Anyhow - references below taken from the Children of God for Life Web site and verified by me in the medical journals.
On vaccine production:
Here are some excerpts from medical journals which provided specifics about the cell cultures for the Rubella vaccine:
Gamma Globulin Prophylaxis; Inactivated Rubella Virus; Production and Biological Control of Live Attenuated Rubella Virus Vaccines ; Amer J Dis Child Vol 118 Aug 1969
Dr. K McCarthy: It seems to me that there are two things that we worry about in regards to WI-38 cell substrate. First of all, presence of extraneous viral agents; secondly, the possibility of there being human genetic material passed over into the vaccine. I wonder if there is any information about the reasons for aborting that particular embryo that gave rise to WI-38; and if it was from a family, whether we have any information about siblings from the family and whether they are normal?
Dr.S Plotkin, Philadelphia: I should like to answer Dr. McCarthy's question. This fetus was chosen by Dr. Sven Gard, specifically for this purpose. Both parents are known, and unfortunately for the story, they are married to each other, still alive and well, and living in Stockholm, presumably. The abortion was done because they felt they had too many children. There were no familial diseases in the history of either parent, and no history of cancer specifically in the families; I believe this answers Dr. McCarthy's question.

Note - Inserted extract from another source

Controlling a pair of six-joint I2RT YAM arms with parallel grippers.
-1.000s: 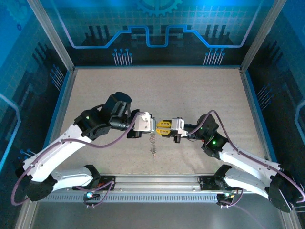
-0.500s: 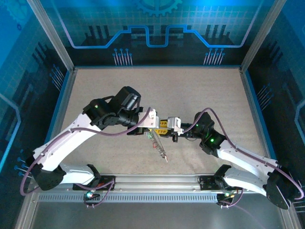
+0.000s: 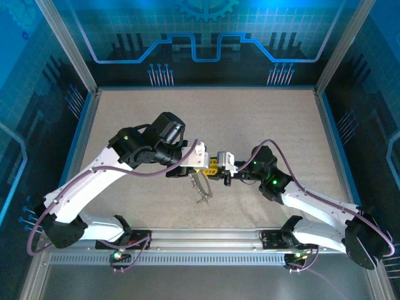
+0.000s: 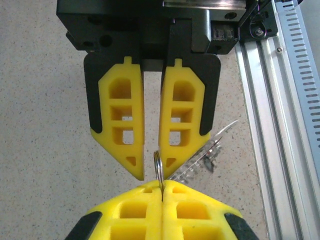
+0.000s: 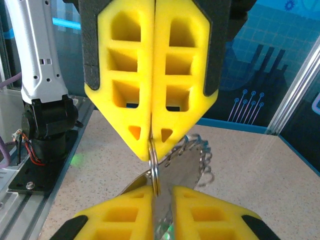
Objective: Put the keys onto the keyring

Attenuation Of RA 27/3 Rubella Virus in WI-38 Human Diploid Cells; Amer J Dis Child vol 118 Aug 1969
Explant cultures were made of the dissected organs of a particular fetus aborted because of rubella, the 27th in our series of fetuses aborted during the 1964 epidemic. The third explant, which happened to be from kidney, was selected arbitrarily for further study.
Studies of Immunization With Living Rubella Virus ; Arch J Dis Child vol 110 Oct 1965
"This fetus was from a 25-year-old mother exposed to rubella 8 days after last menstrual period. 16 days later she developed rubella. The fetus was surgically aborted 17 days after maternal illness and dissected immediately. Explants from several organs were cultured and successful cell growth was achieved from lung, skin, and kidney. It was then grown on WI-38. This new vaccine was tested on orphans in Philadelphia".
on cell lines (from the Coriell Cell repository http://locus.umdnj.edu
( the cell line for a particular vaccine is listed in the PDR most of the time)
The MRC-5 cell line was developed in September 1966 from lung tissue taken from a 14 week fetus aborted for psychiatric reason from a 27 year old physically healthy woman. The cell morphology is fibroblast-like. The karyotype is 46,XY; normal diploid male. Cumulative population doublings to senescence is 42-48. G6PD isoenzyme is type B.
The WI-38 cell line was developed in July 1962 from lung tissue taken from a therapeutically aborted fetus of about 3 months gestational age. Cells released by trypsin digestion of the lung tissue were used for the primary culture. The cell morphology is fibroblast-like. The karyotype is 46,XX; normal diploid female. A maximum lifespan of 50 population doublings for this culture was obtained at the Repository. A thymidine labelling index of 86% was obtained after recovery. G6PD is isoenzyme type B. This culture of WI-38 is an expansion from passage 9 frozen cells obtained from the submitter.